# Exporting images out of DEA

### Background:

Data in the DataCube is represented as XArray Dataset objects. Xarray follows a data model for representing data which is very similar to the one defined in the NetCDF4 file format. NetCDF4 is a file format designed to store scientific numerical data. Multidimensional arrays can be naturally stored in this format together with dimensions information as well as metadata.
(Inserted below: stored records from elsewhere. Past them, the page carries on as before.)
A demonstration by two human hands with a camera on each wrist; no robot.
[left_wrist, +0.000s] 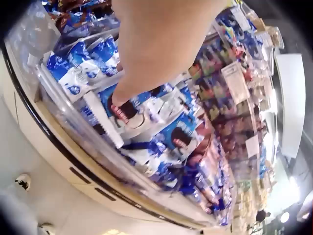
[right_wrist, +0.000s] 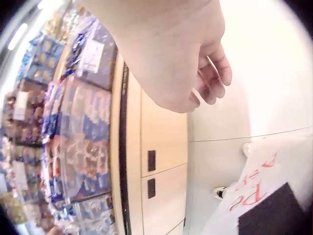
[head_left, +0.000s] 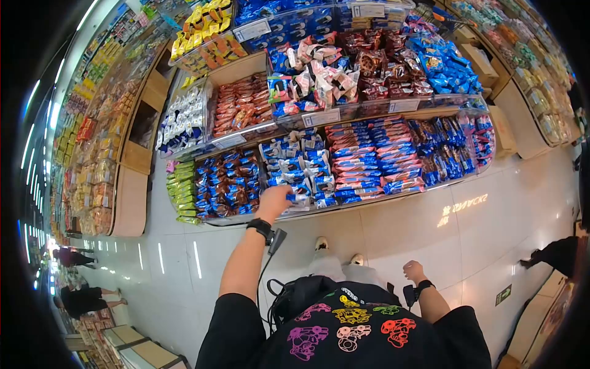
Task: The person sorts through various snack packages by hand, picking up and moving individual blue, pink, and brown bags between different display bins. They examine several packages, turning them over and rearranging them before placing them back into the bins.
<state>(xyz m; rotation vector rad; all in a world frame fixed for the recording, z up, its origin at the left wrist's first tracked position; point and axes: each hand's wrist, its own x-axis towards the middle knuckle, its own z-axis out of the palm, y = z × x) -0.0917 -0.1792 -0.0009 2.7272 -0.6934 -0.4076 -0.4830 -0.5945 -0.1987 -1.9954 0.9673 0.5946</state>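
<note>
Left of centre in the head view, the left hand (head_left: pixel 273 201) stretches over the clear front wall (left_wrist: pixel 73 129) into the blue-and-white biscuit packets (head_left: pixel 301 169). The arm is extended, likely because the bin sits deep, and its fingertips touch 1 packet, though I cannot tell if they clamp it. Brown packets (head_left: pixel 230 184) crowd the bin to the left, while at lower right the right hand (head_left: pixel 413 269) hangs loosely curled, holding nothing, beside the wooden cabinet (right_wrist: pixel 164 147).

left hand (head_left: pixel 275 200) fingers: hidden from us among the blue-and-white packets (head_left: pixel 296 170), grip unclear
price labels (head_left: pixel 321 117): too small for us to read
right hand (right_wrist: pixel 181 58): cut off at top edge
</note>
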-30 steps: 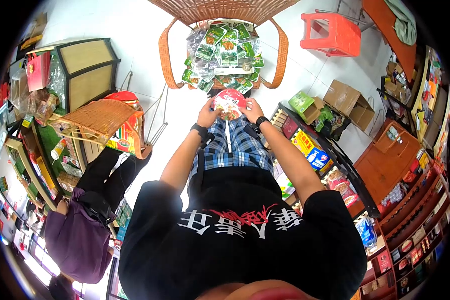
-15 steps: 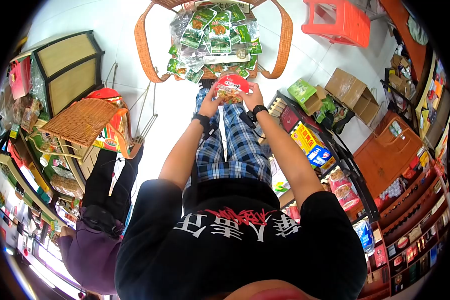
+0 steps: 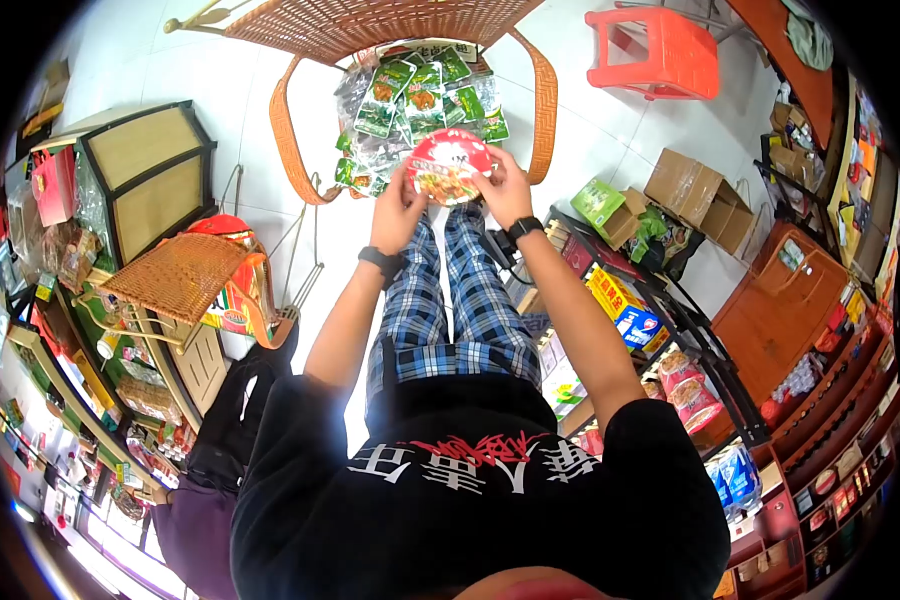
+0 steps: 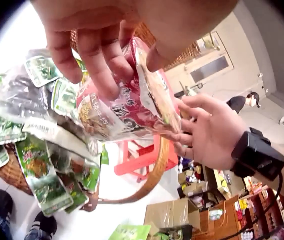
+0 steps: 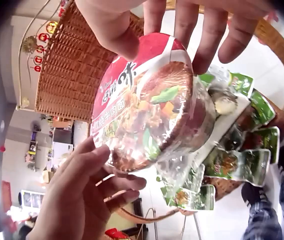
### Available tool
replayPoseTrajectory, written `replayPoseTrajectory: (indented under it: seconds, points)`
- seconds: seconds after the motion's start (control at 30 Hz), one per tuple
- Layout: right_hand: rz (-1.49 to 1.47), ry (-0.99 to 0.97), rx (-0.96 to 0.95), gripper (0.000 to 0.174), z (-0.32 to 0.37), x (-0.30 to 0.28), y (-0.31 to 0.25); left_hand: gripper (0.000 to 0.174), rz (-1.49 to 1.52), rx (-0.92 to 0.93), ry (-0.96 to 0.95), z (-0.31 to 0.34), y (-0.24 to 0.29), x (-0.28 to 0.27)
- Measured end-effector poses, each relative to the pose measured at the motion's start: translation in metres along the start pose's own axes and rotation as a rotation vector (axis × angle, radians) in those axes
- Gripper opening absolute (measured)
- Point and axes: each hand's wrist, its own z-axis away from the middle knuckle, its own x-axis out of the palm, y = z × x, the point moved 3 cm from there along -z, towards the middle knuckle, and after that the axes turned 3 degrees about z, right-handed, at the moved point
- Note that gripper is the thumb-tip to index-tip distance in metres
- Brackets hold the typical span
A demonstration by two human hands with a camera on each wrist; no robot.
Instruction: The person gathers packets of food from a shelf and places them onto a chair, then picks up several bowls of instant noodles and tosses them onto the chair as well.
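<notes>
We see the left hand (image 3: 398,213) and right hand (image 3: 508,190) clamped on a round, red, film-wrapped noodle bowl (image 3: 450,166); green plastic packets (image 3: 423,92) lie on the far brown wicker chair (image 3: 543,110).

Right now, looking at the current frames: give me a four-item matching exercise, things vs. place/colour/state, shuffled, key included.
Things
1. noodle bowl
2. green packets
3. plastic stool
4. cardboard box

Place, colour or state
A. plain red-orange all over
B. brown, open
C. held between the left hand and the right hand
D. piled on the wicker chair

Pairs: 1-C, 2-D, 3-A, 4-B
</notes>
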Motion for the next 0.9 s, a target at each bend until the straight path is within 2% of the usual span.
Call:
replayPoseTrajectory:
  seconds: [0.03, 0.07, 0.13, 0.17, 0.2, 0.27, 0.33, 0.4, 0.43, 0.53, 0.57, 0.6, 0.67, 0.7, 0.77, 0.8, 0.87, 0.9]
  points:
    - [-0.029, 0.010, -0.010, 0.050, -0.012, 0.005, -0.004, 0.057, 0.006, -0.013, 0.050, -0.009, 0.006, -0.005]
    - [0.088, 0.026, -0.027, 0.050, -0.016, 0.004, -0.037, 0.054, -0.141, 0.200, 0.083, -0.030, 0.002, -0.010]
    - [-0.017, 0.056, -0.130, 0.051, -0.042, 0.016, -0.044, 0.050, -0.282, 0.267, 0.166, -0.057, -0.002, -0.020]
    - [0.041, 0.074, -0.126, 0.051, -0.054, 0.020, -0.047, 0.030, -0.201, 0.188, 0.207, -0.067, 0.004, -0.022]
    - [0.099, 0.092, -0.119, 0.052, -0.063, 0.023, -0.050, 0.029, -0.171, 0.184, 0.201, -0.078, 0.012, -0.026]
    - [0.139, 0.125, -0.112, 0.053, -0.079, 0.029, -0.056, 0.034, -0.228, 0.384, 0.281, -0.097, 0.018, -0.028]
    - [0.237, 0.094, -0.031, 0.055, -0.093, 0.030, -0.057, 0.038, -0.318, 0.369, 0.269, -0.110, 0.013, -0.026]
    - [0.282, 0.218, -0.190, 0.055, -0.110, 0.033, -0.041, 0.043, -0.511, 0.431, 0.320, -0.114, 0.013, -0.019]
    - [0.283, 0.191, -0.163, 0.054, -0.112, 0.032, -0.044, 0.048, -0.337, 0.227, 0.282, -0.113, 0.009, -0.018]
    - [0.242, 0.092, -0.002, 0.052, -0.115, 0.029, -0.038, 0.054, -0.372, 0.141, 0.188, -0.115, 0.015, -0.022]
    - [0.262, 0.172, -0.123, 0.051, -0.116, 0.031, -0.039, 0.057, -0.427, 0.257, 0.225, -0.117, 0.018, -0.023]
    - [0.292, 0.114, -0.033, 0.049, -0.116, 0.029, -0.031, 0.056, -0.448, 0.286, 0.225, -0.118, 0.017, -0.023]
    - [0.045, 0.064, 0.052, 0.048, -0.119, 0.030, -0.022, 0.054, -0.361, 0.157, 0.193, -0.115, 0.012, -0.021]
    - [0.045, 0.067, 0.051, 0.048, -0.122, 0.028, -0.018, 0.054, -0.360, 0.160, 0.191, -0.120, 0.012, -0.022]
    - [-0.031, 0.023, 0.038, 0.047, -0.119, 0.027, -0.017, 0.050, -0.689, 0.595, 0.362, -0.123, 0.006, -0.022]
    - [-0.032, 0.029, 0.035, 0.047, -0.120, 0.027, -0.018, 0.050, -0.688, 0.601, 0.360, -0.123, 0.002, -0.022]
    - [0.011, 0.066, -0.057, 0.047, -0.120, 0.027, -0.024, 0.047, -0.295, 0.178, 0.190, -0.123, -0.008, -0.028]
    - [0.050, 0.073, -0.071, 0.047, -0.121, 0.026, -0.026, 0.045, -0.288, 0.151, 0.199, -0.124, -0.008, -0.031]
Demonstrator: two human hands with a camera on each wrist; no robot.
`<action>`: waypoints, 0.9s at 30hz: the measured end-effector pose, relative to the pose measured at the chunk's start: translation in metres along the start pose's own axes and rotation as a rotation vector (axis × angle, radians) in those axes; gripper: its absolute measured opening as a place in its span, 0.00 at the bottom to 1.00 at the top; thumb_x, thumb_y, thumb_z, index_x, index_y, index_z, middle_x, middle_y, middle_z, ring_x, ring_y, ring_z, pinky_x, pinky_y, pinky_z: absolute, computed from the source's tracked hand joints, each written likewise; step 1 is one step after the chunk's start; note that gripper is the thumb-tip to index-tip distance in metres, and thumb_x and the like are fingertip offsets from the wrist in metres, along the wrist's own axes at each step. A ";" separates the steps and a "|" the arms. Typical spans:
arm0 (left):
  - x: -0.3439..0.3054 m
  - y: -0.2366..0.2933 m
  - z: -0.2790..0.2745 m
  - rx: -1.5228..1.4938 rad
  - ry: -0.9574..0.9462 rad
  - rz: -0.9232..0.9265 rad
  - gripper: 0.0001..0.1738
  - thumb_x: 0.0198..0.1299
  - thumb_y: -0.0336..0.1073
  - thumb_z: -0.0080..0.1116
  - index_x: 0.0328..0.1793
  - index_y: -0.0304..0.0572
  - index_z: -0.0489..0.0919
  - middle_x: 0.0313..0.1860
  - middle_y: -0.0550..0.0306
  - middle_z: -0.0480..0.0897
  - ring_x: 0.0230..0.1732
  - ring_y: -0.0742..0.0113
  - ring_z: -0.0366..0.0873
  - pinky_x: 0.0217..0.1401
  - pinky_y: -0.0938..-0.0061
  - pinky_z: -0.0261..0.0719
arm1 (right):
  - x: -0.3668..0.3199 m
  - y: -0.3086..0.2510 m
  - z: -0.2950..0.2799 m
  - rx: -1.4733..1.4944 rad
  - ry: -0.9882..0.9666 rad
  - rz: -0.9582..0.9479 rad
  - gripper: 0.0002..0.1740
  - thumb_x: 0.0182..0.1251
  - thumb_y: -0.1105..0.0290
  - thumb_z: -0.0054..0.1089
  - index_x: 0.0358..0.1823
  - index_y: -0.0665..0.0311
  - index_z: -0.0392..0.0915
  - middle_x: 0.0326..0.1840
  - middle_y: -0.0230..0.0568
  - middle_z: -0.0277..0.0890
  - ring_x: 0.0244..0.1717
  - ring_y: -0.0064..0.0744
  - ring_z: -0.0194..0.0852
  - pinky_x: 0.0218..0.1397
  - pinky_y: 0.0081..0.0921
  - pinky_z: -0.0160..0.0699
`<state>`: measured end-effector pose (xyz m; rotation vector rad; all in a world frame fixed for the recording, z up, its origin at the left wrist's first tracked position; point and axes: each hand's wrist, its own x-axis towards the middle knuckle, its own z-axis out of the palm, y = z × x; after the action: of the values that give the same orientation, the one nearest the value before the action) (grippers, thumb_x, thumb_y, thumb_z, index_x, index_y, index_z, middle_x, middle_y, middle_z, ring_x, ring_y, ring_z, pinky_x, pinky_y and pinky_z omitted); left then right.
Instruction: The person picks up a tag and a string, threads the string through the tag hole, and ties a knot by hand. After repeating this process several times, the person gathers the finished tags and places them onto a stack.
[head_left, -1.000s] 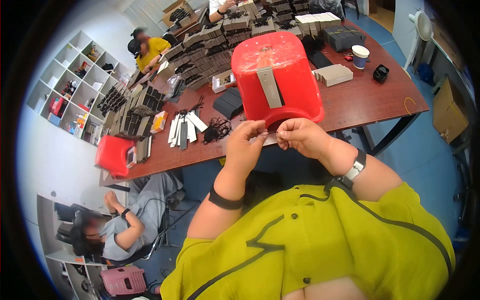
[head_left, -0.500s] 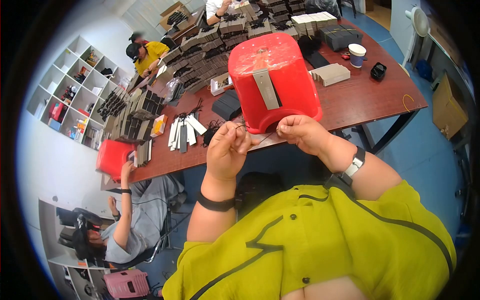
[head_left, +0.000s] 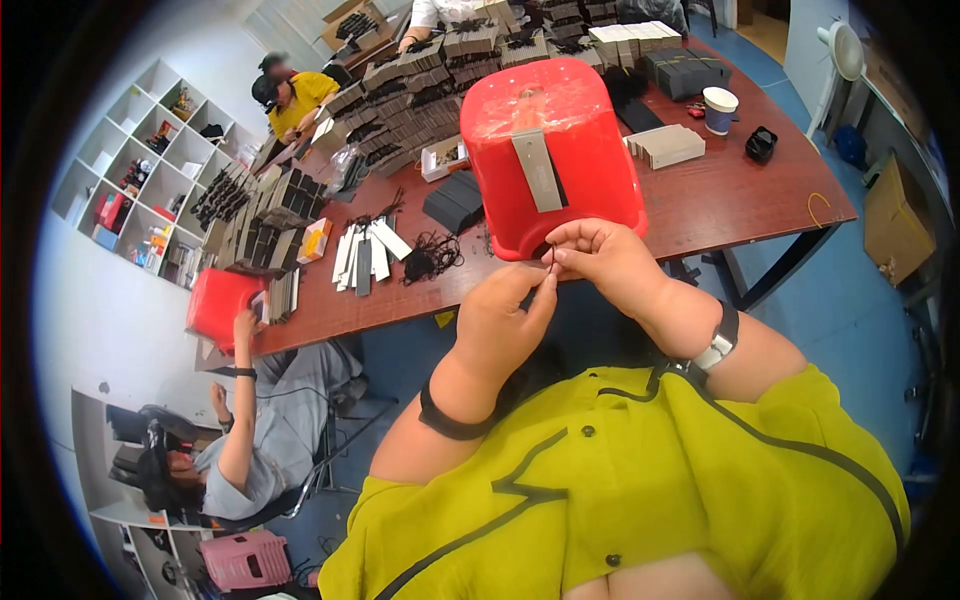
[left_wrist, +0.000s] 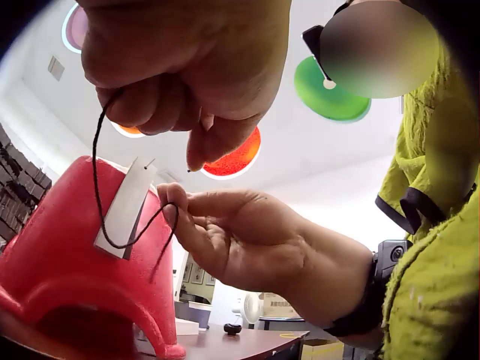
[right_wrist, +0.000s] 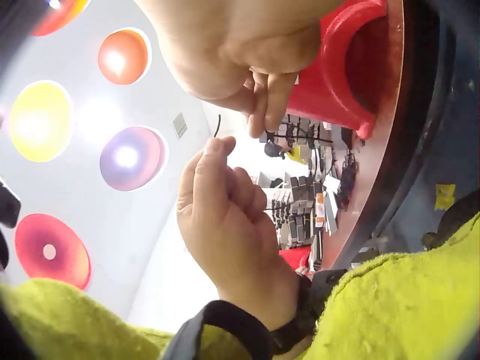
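Both hands are close together just in front of an upturned red plastic stool (head_left: 605, 150) on the table. A thin black cord (left_wrist: 96, 180) hangs in a loop between them in the left wrist view. My left hand (head_left: 503, 322) pinches this cord between thumb and finger, and a short end of it sticks up past the fingertips in the right wrist view. With thumb and index finger, my right hand (head_left: 612, 262) also pinches the cord. A grey strip-shaped card (head_left: 538, 172) is attached to the stool's side, right behind the hands.
White and dark tags (head_left: 372, 252) and a heap of black cords (head_left: 433, 258) lie left on the table (head_left: 740, 215). Stacked cards (head_left: 400, 110) fill the back. A paper cup (head_left: 719, 112) stands right. Another person (head_left: 250, 440) sits at left beside a second red stool (head_left: 222, 308).
My left hand moved away leftward with the cord, then came back beside the right hand's fingertips. The right hand stayed nearly in place. The person at left raised an arm to the other stool.
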<state>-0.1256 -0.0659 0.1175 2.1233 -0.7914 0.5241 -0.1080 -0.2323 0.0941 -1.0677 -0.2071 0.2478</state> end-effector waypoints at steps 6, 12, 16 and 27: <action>-0.002 0.000 0.005 0.015 0.008 0.069 0.02 0.51 0.27 0.59 0.31 0.38 0.80 0.23 0.51 0.77 0.24 0.59 0.75 0.28 0.73 0.72 | -0.005 0.000 0.008 -0.223 0.061 -0.099 0.11 0.64 0.80 0.50 0.48 0.75 0.71 0.41 0.42 0.76 0.41 0.26 0.76 0.47 0.23 0.79; -0.002 -0.001 0.005 0.051 0.026 0.030 0.03 0.51 0.29 0.60 0.30 0.37 0.80 0.23 0.51 0.77 0.22 0.60 0.75 0.26 0.73 0.71 | -0.007 0.000 0.010 -0.315 0.055 -0.151 0.11 0.64 0.80 0.50 0.47 0.74 0.71 0.40 0.40 0.76 0.42 0.24 0.75 0.47 0.21 0.78; -0.002 -0.002 0.004 0.029 0.025 0.005 0.03 0.52 0.29 0.60 0.30 0.36 0.80 0.22 0.51 0.76 0.21 0.63 0.74 0.25 0.74 0.70 | -0.006 0.003 0.009 -0.356 0.055 -0.171 0.11 0.64 0.79 0.50 0.47 0.73 0.72 0.40 0.39 0.76 0.42 0.23 0.76 0.46 0.19 0.77; -0.004 0.003 0.002 -0.078 -0.015 -0.102 0.04 0.52 0.29 0.60 0.30 0.34 0.80 0.21 0.55 0.76 0.21 0.70 0.73 0.25 0.77 0.68 | -0.008 0.005 0.010 -0.479 0.104 -0.265 0.10 0.63 0.78 0.51 0.45 0.71 0.75 0.37 0.41 0.78 0.40 0.24 0.77 0.45 0.20 0.76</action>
<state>-0.1303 -0.0671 0.1157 2.0853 -0.6963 0.4174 -0.1192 -0.2241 0.0940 -1.5068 -0.3205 -0.1044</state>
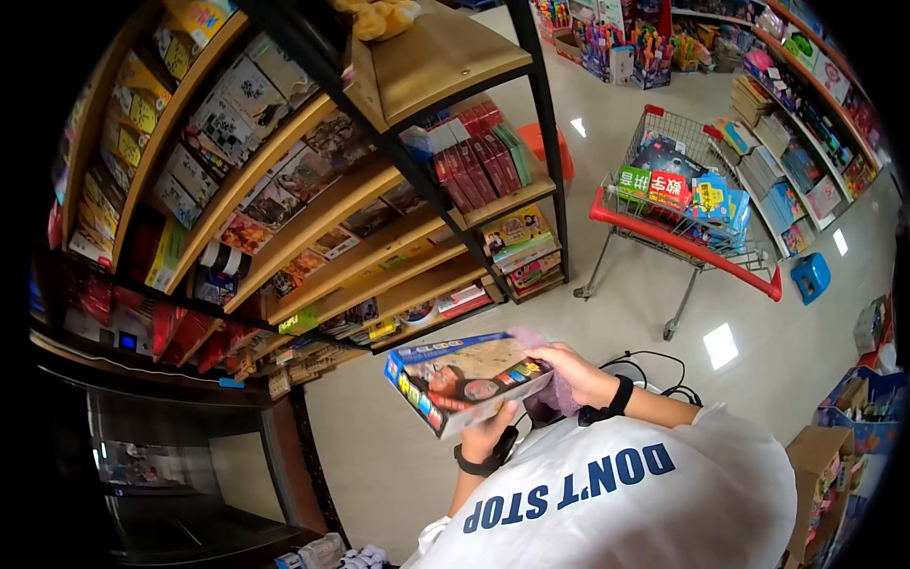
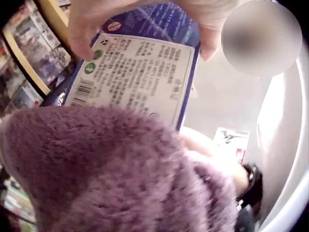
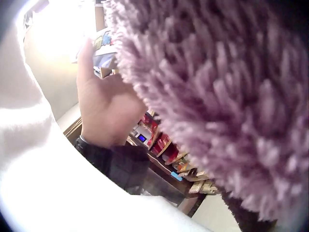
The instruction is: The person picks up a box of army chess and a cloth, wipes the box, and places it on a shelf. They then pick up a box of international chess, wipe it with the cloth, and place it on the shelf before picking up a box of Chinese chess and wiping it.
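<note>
A boxed toy [image 1: 464,379] with a blue edge and a picture of reddish round parts is held tilted before the person's chest. My left hand [image 1: 488,434] grips its near edge from below. In the left wrist view, that hand's fingers [image 2: 207,36] wrap the box's back [image 2: 140,72], which carries a white label with barcode. My right hand [image 1: 573,373] is at the box's right end, holding a fluffy purple cloth [image 1: 561,394] against it. The cloth [image 2: 111,169] covers the box's lower part in the left wrist view. In the right wrist view, the cloth [image 3: 217,96] hides the right hand.
Wooden shelves [image 1: 408,228] full of boxes and books line the left. A shopping cart [image 1: 692,237] with colourful packages stands ahead on the right, near a blue plastic stool [image 1: 809,278]. Dark cables [image 1: 678,365] lie on the floor beyond the right hand. A cardboard box [image 1: 815,455] sits at right.
</note>
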Motion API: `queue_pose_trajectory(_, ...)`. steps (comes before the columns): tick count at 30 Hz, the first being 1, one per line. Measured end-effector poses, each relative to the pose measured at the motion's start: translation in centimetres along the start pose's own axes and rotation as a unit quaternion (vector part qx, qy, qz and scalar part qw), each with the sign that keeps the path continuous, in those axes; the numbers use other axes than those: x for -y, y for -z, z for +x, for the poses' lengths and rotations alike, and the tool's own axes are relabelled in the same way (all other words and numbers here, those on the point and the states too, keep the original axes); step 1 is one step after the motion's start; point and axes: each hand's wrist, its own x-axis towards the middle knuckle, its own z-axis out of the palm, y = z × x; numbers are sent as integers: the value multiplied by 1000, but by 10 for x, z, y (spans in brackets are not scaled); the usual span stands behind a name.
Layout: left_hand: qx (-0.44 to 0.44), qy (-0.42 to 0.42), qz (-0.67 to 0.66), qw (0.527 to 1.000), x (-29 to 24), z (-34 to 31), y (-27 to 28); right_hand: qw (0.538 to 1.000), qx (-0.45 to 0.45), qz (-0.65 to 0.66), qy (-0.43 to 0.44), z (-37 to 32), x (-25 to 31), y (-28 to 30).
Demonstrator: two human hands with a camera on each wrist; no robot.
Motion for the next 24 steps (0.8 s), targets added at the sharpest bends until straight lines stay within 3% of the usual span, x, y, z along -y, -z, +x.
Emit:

### import modules and scripts

In [None]:
%matplotlib inline

from datacube import Datacube
import xarray as xr

dc = Datacube(app='Sentinel2')

### Saving data as NetCDF4

In [None]:
import datacube, xarray
from datacube.drivers.netcdf import write_dataset_to_netcdf

-34.928889, 138.601111
query = {
        'lat': (-34.90, -34.96),
        'lon': (138.57, 138.63),
        'output_crs': 'EPSG:3577',
        'resolution': (-20, 20),
        'measurements': ["nbar_red","nbar_green","nbar_blue"],
        'time': ('2019-01-01', '2019-03-01')
        }

adelaide = dc.load(product='s2a_ard_granule', group_by='solar_day', **query)


write_dataset_to_netcdf(adelaide, 'adelaide2019.nc')

### Reading the images back

Using `XArray` functionality, NetCDF files can be read into `Dataset` objects. These objects can be used as if they where DEA objects using DEA functionality to plot, merge or compare with other objects.

In [None]:
ds = xr.open_dataset('adelaide2019.nc')

ds.nbar_red.plot(col='time', col_wrap=5)

### Real Colour RGBs:

From the images above, can you detect a one with no clouds and plot a real colour RGB image of Adelaide? _Hint_: Substitute the `?` symbols with the right values.

In [None]:
ds[['nbar_red', 'nbar_green', 'nbar_blue']].isel(time=3).to_array().plot.imshow(robust=True, figsize=(8,8))

### DEA requests with vector data

Sometimes, our area of interest is defined in external files containing a polygon or other forms of vector data. These files can be used directly into DEA query objects to select the data of interest. For example, the following file, stored locally, contains a shapefile defining an area of interest.

In [None]:
poly_path = 'data/reeves_lake_for_demo.shp'

### Plotting polygon data

`Geopandas` is a Python library for working with geospatial data. It can read a large number of formats and offers convenient functionality to analyse and represent geospatial data.

In [None]:
import geopandas as gpd
import matplotlib.pyplot as plt

plt.clf()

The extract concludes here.